Editor’s note: Today we are hearing from Jono MacDougall , Principal Software Engineer at Ravelin. Ravelin delivers market-leading online fraud detection and payment acceptance solutions for online retailers. To help us meet the scaling, throughput, and latency demands of our growing roster of large-scale clients, we migrated to Google Cloud and its suite of managed services, including Cloud Bigtable, the scalable NoSQL database for large workloads.
As a fraud detection company for online retailers, each new client brings new data that must be kept in a secure manner and new financial transactions to analyze. This means our data infrastructure must be highly scalable and constantly maintain low latency. Our goal is to bring these new organizations on quickly without interrupting their business. We help our clients with checkout flows, so we need latencies that won’t interrupt that process—a critical concern in the booming online retail sector.
We like Cloud Bigtable because it can quickly and securely ingest and process a high volume of data. Our software accesses data in Bigtable every time it makes a fraud decision. When a client’s customer places an order, we need to process their full history and as much data as possible about that customer in order to detect fraud, all while keeping their data secure. Bigtable excels at accessing and processing that data in a short time window. With a customer key, we can quickly access data, bring it into our feature extraction process, and generate features for our models and rules. The data stays encrypted at rest in Bigtable, which keeps us and our customers safe.
Bigtable also lets us present customer profiles in our dashboard to our client, so that if we make a fraud decision, our clients can confirm the fraud using the same data source we use.
We have configured our bigtable clusters to only be accessible within our private network and have restricted our pods access to it using targeted service accounts. This way the majority of our code does not have access to bigtable and only the bits that do the reading and writing have those privileges.
We also use Bigtable for debugging, logging, and tracing, because we have spare capacity and it’s a fast, convenient location.
We conduct load testings against Bigtable. We started at a low rate of ~10 Bigtable requests per second and we peaked at ~167000 mixed read and write requests per second at absolute peak. The only intervention that was done to achieve this was pressing a single button to increase the number of nodes in the database. No other changes were made.
In terms of real traffic to our production system, we have seen ~22,000 req/s (combined read/write) on Bigtable in our live environment as a peak within the last 6 weeks.

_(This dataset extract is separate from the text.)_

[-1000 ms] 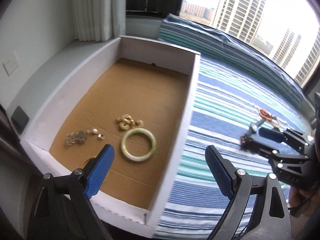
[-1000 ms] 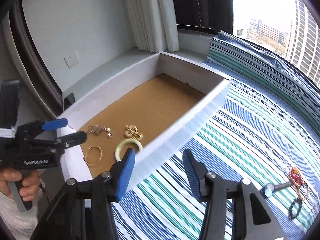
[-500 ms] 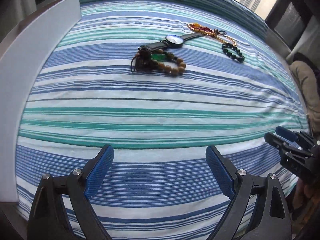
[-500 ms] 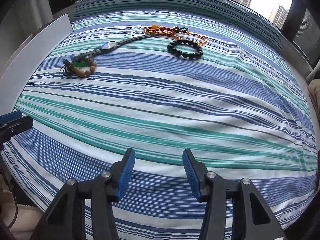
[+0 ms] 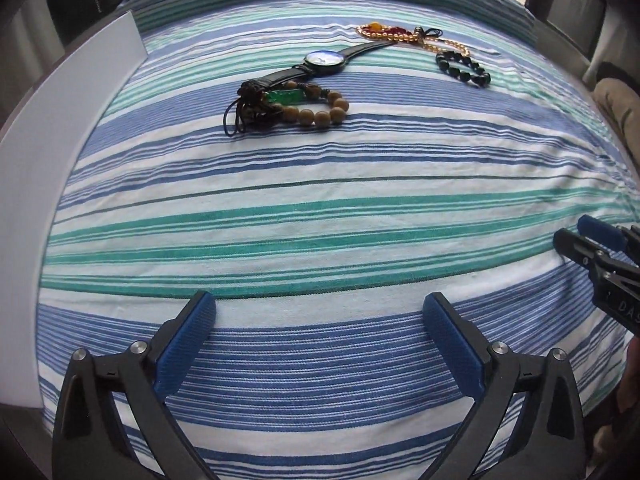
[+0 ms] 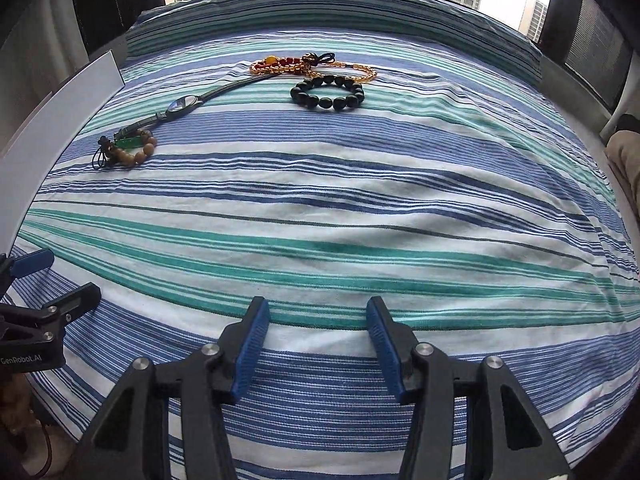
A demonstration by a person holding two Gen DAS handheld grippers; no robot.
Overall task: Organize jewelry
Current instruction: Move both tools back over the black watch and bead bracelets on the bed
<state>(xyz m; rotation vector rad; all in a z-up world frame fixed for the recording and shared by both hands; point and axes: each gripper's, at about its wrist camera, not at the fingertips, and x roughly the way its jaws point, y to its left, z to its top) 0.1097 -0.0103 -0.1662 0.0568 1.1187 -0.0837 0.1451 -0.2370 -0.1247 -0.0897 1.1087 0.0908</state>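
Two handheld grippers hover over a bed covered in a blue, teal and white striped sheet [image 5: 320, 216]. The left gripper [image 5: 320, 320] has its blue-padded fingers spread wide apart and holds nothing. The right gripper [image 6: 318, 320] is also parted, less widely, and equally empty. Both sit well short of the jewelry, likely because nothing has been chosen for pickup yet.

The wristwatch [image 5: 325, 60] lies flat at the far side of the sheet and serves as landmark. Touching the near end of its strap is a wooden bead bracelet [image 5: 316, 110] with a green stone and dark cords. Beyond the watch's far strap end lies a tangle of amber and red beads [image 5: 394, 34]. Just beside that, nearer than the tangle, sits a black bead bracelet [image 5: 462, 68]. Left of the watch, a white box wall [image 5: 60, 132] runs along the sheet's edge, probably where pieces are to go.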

Migrating seamlessly to Google Cloud
Like many startups, we started with Postgres, since it was easy and it was what we knew, but we quickly realized that scaling would be a challenge, and we didn’t want to manage enormous Postgres instances. We looked for a kind of key value store, because we weren’t doing crazy JOINS or complex WHERE clauses. We wanted to provide a customer ID and get everything we knew about it, and that’s where key value really shines.

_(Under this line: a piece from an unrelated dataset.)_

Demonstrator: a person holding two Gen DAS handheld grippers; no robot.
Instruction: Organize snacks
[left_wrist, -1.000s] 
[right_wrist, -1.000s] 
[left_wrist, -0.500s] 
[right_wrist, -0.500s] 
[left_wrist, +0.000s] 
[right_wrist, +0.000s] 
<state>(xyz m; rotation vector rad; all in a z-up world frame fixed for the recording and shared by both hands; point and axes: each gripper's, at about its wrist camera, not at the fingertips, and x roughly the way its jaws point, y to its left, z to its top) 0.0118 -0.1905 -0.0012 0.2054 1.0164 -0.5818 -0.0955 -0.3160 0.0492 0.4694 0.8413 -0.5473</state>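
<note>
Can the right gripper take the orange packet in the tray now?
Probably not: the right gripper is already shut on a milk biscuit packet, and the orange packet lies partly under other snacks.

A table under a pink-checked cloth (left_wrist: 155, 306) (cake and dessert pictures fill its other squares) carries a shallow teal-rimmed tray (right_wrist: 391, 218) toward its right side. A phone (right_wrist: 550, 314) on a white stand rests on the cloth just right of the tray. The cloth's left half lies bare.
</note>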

I used Cassandra at a previous company, but we had to hire several people just for that chore. At Ravelin we wanted to move to managed services and save ourselves that headache. We were already heavy users and fans of BigQuery, Google Cloud’s serverless, scalable data warehouse, and we also wanted to start using Kubernetes. This was five years ago, and though quite a few providers offer Kubernetes services now, we still see Google Cloud at the top of that stack with Google Kubernetes Engine (GKE). We also like Bigtable’s versioning capability that helped with a use case involving upserts. All of these features helped us choose Bigtable.
Migrations can be intimidating, especially in retail where downtime isn’t an option. We were migrating not just from Postgres to Bigtable, but also from AWS to Google Cloud. To prepare, we ran in AWS like always, but at the same time we set up a queue at our API level to mirror every request over to Google Cloud. We looked at those requests to see if any were failing, and confirmed if the results and response times were the same as in AWS. We did that for a month, fine tuning along the way.
Then we took the big step and flipped a config flag and it was 100% over to Google Cloud. At the exact same time, we flipped the queue over to AWS so that we could still send traffic into our legacy environment. That way, if anything went wrong, we could fail back without missing data. We ran like that for about a month, and we never had to fail back. In the end, we pulled off a seamless, issue-free online migration to Google Cloud.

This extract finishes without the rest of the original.